Lines below starting with the line with "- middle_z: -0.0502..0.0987" and going on through the line with "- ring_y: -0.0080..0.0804" must be output exactly; the rest of the records must be left out.

[[ Data shown, beginning ]]

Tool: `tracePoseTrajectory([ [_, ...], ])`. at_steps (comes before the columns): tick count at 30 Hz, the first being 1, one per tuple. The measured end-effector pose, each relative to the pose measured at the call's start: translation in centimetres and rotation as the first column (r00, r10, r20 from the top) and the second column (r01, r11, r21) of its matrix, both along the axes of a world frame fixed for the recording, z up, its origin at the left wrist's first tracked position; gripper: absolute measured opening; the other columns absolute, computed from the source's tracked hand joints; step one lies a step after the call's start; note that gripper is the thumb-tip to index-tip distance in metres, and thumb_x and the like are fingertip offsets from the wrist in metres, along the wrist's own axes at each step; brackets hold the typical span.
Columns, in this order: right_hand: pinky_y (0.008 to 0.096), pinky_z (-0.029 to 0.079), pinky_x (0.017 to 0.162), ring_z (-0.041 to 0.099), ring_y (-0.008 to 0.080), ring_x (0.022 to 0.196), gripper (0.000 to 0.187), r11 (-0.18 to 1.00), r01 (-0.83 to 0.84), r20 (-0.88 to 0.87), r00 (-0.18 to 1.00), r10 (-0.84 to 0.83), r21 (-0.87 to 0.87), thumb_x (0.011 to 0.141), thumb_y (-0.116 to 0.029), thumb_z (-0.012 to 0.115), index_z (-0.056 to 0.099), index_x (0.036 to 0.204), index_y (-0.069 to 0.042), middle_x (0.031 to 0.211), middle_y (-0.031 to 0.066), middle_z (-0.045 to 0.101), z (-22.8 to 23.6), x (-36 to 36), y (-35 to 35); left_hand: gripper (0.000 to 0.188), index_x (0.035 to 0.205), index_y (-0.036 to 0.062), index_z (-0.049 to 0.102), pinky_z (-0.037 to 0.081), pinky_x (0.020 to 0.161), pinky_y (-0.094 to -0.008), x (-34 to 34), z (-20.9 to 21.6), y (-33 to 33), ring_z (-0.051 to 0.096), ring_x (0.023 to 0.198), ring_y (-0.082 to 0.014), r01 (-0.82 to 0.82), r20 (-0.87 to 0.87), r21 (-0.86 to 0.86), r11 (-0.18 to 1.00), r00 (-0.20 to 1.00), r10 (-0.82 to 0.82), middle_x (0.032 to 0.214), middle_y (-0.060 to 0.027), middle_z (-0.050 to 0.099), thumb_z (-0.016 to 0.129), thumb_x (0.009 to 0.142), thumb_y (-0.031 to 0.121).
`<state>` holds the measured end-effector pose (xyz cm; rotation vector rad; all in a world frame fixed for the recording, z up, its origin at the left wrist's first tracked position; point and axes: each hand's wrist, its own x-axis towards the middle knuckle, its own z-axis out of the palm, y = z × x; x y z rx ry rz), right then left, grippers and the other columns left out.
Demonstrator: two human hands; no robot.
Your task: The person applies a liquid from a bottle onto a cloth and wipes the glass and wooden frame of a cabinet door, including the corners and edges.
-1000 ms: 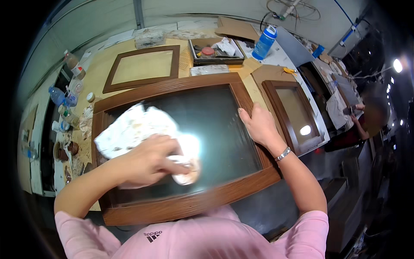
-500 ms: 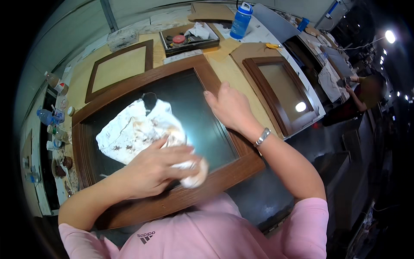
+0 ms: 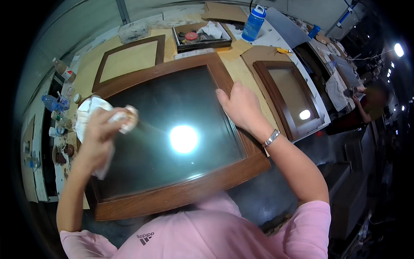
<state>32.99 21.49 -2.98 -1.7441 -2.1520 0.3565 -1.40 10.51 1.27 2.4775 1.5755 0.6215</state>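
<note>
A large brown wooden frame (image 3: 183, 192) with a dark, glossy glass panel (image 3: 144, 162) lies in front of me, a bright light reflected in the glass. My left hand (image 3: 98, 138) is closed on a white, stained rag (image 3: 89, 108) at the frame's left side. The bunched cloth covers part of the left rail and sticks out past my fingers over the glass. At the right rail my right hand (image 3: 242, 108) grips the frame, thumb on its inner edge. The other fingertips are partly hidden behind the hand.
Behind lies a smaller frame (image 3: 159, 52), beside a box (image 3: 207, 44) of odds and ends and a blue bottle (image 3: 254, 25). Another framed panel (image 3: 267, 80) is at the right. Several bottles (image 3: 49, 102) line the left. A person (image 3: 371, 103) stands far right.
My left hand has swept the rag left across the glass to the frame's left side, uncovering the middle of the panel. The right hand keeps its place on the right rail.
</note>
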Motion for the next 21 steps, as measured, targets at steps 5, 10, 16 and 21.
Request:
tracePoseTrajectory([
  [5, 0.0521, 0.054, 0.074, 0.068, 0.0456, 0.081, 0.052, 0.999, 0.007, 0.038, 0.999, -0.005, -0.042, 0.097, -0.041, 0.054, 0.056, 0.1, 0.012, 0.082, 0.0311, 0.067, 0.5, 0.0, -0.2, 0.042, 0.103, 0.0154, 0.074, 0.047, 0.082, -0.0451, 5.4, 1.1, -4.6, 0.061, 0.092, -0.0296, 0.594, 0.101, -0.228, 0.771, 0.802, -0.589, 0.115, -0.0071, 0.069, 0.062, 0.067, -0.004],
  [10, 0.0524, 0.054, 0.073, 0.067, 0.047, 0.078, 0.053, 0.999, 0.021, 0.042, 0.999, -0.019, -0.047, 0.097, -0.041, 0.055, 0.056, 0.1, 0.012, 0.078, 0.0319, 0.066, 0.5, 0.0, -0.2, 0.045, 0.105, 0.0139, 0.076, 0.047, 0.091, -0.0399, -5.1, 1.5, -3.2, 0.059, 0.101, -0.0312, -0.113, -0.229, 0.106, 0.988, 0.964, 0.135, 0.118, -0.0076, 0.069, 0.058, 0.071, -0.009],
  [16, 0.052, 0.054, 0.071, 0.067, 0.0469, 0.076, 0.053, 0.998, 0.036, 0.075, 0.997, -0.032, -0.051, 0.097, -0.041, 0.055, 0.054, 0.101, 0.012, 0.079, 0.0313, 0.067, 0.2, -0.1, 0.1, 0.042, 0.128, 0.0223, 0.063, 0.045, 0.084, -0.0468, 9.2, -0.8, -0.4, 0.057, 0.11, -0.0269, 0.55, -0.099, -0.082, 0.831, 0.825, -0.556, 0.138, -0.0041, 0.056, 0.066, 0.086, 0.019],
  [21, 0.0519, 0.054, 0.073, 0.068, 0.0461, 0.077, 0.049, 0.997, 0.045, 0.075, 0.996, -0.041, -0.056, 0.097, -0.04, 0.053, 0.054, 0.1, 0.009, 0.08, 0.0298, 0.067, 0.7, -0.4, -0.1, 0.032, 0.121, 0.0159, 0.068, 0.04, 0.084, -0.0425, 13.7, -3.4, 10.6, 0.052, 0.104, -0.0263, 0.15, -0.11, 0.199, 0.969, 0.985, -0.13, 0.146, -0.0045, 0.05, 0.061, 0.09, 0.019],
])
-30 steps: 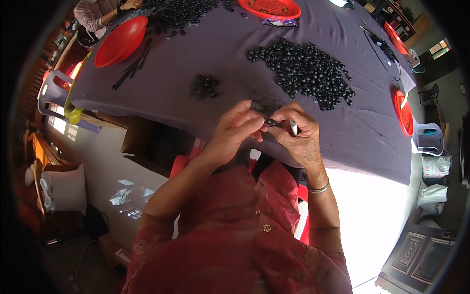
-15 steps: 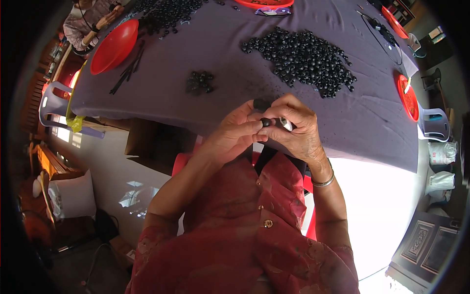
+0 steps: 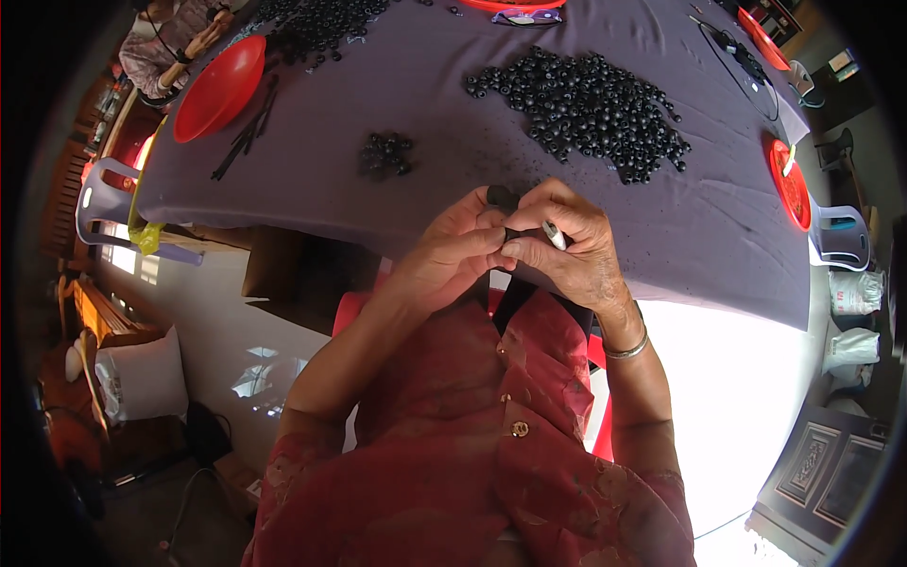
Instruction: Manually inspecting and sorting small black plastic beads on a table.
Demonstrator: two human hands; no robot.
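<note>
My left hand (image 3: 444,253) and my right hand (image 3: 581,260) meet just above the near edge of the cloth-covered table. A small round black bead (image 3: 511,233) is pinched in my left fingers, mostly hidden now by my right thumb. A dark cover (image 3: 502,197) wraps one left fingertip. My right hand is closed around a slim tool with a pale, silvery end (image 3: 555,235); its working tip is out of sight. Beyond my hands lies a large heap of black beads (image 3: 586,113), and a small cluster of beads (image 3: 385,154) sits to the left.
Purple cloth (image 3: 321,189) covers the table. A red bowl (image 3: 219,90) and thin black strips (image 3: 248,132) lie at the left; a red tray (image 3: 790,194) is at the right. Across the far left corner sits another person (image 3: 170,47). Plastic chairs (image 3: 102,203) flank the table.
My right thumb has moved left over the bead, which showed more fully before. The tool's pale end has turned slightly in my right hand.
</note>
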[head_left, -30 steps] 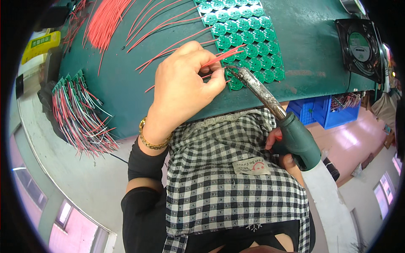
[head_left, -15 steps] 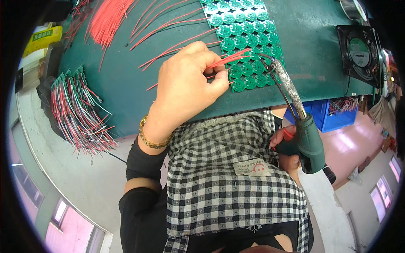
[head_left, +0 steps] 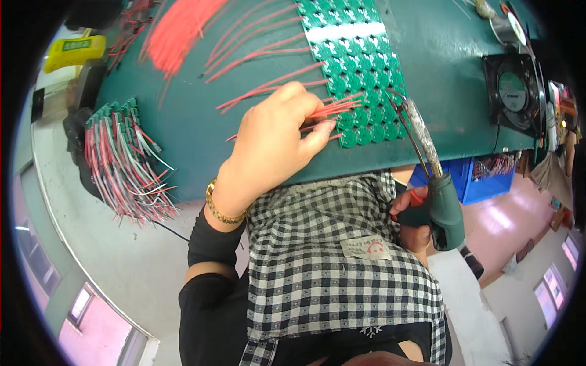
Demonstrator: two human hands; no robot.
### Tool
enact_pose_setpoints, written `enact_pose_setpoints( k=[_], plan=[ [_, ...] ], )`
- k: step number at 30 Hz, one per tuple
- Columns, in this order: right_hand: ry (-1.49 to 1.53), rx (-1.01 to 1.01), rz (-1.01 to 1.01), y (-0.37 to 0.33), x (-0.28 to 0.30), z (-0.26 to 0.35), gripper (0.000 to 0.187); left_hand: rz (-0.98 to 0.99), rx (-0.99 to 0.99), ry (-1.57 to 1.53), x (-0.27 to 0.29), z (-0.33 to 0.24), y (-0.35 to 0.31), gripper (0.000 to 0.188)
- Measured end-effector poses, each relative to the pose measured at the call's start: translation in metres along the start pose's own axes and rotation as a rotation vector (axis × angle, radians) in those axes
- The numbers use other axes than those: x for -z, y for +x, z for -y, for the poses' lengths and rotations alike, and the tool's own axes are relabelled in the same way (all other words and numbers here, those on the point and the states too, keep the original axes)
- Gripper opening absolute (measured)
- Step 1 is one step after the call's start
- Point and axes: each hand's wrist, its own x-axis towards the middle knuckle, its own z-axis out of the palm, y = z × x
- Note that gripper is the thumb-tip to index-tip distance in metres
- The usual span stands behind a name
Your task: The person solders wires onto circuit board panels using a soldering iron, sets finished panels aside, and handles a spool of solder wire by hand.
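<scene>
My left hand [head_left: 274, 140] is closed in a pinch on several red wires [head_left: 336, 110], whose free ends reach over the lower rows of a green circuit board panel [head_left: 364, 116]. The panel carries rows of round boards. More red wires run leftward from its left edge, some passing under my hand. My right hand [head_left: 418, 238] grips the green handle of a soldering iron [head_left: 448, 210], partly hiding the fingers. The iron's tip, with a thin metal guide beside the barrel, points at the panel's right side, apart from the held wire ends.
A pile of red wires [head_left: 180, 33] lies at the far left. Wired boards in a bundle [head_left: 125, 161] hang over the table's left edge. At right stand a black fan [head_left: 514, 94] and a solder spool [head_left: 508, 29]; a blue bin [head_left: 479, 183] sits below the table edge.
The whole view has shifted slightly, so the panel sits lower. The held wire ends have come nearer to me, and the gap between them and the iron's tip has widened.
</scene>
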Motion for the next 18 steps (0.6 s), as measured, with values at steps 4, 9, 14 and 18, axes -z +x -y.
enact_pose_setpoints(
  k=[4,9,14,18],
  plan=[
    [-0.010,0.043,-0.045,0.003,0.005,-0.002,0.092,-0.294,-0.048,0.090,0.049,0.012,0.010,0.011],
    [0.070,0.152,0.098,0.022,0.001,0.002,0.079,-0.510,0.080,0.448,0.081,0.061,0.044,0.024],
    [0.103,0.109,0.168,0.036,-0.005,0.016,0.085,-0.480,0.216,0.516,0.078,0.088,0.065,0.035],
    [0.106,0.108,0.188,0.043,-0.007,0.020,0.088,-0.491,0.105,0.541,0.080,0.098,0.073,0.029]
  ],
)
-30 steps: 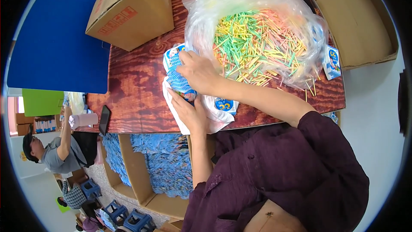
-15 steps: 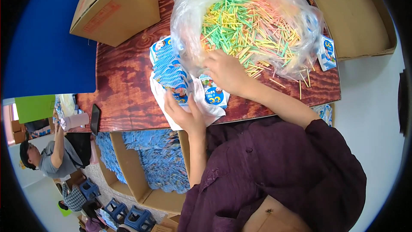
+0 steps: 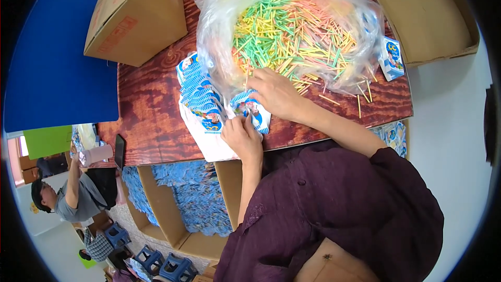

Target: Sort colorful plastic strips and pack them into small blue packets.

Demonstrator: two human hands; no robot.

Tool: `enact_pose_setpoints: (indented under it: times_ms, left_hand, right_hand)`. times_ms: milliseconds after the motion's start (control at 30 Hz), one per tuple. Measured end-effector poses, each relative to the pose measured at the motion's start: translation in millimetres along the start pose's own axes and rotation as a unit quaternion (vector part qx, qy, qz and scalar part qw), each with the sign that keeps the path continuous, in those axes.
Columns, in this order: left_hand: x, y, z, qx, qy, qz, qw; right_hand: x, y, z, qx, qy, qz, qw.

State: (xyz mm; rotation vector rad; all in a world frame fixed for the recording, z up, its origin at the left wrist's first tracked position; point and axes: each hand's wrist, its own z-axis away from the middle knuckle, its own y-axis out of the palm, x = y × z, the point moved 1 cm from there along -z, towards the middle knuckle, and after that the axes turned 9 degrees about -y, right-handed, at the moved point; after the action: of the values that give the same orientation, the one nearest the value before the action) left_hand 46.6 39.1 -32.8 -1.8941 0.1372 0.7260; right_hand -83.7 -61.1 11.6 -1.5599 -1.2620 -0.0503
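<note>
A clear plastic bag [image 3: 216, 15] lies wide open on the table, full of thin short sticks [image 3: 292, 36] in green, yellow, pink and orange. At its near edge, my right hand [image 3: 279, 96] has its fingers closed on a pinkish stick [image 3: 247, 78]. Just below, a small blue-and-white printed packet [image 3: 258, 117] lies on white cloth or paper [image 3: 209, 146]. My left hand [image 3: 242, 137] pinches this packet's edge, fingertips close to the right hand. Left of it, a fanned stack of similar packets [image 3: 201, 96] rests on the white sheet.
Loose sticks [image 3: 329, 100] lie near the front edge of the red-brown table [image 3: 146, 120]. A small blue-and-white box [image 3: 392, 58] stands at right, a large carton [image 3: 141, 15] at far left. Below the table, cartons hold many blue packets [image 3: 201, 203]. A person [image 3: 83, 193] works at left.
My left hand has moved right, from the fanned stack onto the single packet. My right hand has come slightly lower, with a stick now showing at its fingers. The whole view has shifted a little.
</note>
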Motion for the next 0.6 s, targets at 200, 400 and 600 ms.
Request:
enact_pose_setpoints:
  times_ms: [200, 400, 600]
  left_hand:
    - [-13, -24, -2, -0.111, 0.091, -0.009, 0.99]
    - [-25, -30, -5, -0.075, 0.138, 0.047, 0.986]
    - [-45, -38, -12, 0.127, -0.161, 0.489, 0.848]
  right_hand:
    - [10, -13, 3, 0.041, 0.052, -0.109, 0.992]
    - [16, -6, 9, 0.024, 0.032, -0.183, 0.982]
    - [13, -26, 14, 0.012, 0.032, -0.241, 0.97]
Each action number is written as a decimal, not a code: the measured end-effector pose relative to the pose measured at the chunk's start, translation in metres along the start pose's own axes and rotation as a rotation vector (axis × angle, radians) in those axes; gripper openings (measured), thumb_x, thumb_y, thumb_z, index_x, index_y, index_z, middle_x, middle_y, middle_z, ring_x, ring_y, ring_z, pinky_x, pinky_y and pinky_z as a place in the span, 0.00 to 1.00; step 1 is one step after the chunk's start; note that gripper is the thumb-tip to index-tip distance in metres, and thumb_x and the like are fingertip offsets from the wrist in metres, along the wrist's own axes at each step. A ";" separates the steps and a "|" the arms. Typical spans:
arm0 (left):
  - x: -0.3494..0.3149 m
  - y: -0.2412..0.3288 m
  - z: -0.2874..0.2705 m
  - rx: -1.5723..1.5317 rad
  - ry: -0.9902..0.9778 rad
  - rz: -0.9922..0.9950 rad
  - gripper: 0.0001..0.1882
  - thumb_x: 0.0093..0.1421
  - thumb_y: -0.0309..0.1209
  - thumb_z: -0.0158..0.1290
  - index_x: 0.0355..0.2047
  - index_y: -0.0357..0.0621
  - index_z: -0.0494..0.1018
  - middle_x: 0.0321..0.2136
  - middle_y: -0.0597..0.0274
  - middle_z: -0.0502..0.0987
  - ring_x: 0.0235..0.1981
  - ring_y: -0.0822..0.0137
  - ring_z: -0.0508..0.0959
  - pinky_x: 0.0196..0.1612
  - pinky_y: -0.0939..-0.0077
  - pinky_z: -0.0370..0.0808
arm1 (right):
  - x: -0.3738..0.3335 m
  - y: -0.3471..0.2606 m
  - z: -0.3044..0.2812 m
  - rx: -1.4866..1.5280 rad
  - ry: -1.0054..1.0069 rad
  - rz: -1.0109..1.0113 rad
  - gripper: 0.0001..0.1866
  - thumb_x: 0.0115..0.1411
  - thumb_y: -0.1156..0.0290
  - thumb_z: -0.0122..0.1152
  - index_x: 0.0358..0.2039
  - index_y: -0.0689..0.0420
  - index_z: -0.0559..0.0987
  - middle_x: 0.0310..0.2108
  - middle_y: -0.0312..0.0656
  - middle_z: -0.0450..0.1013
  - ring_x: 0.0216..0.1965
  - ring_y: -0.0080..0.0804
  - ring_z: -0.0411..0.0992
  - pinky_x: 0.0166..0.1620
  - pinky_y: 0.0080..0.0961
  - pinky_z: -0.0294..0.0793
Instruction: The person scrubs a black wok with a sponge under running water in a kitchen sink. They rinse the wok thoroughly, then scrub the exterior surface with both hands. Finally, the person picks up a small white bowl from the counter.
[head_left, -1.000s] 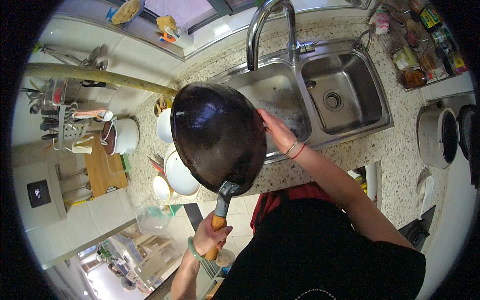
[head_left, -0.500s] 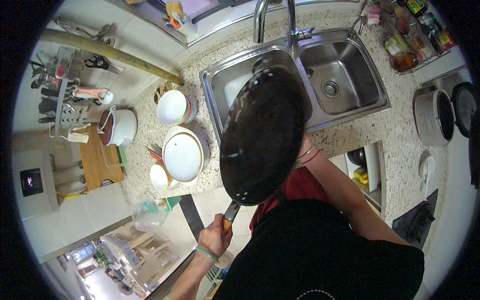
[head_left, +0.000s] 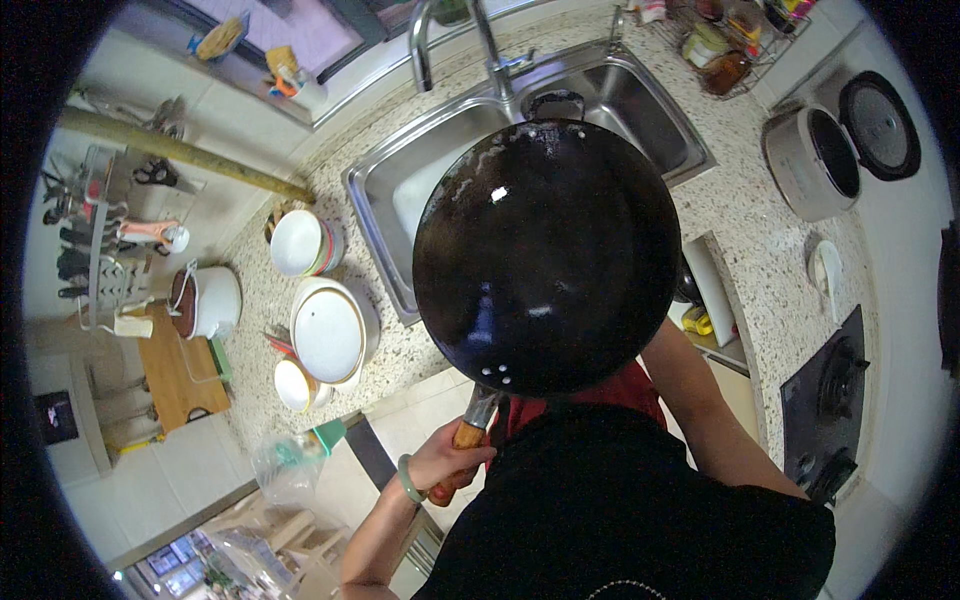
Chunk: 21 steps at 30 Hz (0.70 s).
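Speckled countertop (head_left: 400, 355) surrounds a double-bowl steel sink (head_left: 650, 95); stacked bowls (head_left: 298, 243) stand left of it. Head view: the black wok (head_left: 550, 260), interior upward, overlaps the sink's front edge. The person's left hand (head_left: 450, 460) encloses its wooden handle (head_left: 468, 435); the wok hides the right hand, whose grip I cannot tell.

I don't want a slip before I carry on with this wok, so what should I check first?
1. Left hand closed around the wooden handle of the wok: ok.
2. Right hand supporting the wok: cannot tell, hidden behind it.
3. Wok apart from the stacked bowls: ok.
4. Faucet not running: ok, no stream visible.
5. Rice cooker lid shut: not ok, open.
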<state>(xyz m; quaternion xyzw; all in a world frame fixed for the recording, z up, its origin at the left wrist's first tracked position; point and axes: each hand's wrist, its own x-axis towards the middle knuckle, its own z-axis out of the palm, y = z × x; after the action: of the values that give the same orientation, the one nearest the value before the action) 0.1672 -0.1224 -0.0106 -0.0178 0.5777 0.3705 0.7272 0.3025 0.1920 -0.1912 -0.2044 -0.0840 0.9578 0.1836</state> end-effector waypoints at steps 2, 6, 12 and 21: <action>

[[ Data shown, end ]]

> **Result of the exercise**
  - middle_z: -0.0502..0.0987
  - ring_x: 0.0235..0.1981
  - ring_y: -0.0822..0.0137
  - ring_z: -0.0508..0.0959
  - pinky_x: 0.0196..0.1612
  - pinky_y: -0.0939..-0.0077
  - pinky_z: -0.0370..0.0808
arm1 (right):
  - x: -0.3738..0.3335 m
  - y: -0.3471..0.2606 m
  - z: -0.3044..0.2812 m
  - rx: -1.4866..1.5280 rad
  - ry: -1.0054..1.0069 rad
  - rz: -1.0109..1.0113 rad
  - gripper: 0.0001..0.1866
  - thumb_x: 0.0115..0.1411
  - thumb_y: -0.1156..0.0290
  - thumb_z: -0.0122..0.1152
  - index_x: 0.0358..0.2039
  - index_y: -0.0689..0.0420
  - index_z: -0.0559..0.0987
  - middle_x: 0.0310..0.2108
  - middle_y: -0.0312..0.0656
  - middle_z: -0.0450..0.1013
  - ring_x: 0.0216..0.1965
  - ring_y: -0.0080..0.0804

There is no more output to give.